L’AVIS DU « MONDE » – À NE PAS MANQUER
Une jeune femme, le soleil et la mer. Le charme de Romeria, le troisième long-métrage de la cinéaste espagnole Carla Simon, présenté en compétition au Festival de Cannes en mai 2025, doit beaucoup à son cadre estival. La trame principale du film est concentrée sur quelques jours de juillet en 2004, en Galice, du côté de Vigo et des îles Cies. On y fait du bateau, on s’y prélasse sur la plage avant de piquer une tête dans l’océan Atlantique, malgré la fraîcheur de l’eau. Si le ciel y est parfois couvert, Romeria est baigné d’une lumière solaire qui apporte beaucoup de chaleur à l’ensemble. Carla Simon possède un indéniable talent pour filmer les paysages avec sensualité, s’attardant sur le reflet du soleil sur l’eau, l’écume de vagues qui déferlent sur la côte, les cheveux voguant dans le vent…
Mais plus que de géographie, c’est d’abord d’histoire qu’il est question ici.

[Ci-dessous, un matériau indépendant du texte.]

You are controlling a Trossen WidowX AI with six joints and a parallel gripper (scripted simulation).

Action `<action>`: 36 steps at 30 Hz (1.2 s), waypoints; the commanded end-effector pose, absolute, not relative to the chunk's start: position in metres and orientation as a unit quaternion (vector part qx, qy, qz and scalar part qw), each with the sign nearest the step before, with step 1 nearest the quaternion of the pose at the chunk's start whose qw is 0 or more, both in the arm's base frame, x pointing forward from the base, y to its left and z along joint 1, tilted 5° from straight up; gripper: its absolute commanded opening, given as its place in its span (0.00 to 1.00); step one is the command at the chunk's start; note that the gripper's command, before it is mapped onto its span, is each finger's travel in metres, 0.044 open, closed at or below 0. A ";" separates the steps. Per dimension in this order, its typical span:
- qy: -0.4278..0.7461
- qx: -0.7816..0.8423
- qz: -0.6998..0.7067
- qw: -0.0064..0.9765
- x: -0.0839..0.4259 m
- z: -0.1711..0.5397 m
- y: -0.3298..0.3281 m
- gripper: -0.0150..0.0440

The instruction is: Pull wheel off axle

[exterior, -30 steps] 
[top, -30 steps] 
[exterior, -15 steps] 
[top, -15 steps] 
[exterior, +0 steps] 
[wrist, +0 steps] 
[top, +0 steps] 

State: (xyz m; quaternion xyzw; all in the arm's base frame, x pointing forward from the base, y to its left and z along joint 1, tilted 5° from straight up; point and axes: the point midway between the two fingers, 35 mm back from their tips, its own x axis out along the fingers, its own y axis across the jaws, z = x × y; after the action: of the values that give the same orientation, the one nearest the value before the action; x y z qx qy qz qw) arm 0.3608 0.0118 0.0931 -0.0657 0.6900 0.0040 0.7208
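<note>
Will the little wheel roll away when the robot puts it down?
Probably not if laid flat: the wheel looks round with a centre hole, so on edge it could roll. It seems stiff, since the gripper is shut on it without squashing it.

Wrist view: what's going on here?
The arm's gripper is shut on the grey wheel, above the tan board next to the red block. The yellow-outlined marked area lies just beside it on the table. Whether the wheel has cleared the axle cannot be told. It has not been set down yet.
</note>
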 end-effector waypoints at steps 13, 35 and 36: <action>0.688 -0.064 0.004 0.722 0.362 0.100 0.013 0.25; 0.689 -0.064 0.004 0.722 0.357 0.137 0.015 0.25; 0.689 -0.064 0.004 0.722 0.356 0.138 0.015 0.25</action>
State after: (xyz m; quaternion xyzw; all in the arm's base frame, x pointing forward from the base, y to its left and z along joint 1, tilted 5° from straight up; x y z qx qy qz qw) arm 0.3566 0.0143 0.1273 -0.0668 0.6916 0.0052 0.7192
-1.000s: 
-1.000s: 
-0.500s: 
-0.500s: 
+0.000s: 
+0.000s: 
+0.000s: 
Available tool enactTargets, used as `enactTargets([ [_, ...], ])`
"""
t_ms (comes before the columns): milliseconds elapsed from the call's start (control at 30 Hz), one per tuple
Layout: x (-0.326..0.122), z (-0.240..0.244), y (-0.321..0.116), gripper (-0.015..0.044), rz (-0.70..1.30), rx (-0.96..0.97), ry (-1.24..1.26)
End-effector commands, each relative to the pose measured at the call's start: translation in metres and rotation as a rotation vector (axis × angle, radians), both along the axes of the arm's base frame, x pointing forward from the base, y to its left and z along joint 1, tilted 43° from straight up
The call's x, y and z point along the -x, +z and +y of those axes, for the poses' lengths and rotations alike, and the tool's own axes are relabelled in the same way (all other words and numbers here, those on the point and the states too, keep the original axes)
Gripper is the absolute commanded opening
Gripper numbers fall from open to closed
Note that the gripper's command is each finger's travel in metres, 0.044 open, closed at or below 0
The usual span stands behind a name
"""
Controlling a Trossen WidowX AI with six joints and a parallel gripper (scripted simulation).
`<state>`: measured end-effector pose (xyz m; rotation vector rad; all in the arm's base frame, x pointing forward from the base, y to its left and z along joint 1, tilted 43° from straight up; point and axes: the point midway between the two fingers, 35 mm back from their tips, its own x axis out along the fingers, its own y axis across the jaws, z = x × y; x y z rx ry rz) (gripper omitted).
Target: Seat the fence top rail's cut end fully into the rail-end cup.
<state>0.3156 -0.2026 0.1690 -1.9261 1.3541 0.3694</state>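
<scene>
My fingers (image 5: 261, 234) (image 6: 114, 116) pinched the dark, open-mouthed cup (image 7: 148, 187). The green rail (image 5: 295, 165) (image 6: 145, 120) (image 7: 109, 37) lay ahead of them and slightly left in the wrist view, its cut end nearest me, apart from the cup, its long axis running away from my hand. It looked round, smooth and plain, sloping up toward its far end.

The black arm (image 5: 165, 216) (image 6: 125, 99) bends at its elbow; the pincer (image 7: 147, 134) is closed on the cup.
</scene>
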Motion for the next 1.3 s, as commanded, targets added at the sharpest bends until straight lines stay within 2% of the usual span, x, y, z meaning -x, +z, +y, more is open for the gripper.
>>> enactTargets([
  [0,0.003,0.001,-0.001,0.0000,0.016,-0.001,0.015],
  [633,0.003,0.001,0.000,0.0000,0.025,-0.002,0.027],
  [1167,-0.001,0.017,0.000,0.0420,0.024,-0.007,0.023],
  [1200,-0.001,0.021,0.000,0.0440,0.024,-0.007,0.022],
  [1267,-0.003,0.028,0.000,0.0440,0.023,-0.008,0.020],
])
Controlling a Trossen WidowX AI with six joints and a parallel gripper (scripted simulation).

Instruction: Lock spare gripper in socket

Ou plus précisément de mémoire. La réalisatrice est allée puiser dans sa propre matière biographique pour composer le personnage de Marina (Llucia Garcia). Orpheline de 18 ans s’apprêtant à faire des études de cinéma, elle rend pour la première fois visite à la famille de son père, qu’elle n’a jamais connu. D’ailleurs, au moment de récupérer le certificat de décès de celui-ci, nécessaire pour l’obtention d’une bourse scolaire, elle se rend compte que leur lien de filiation n’y figure pas officiellement. Il sera question ici de vides à combler.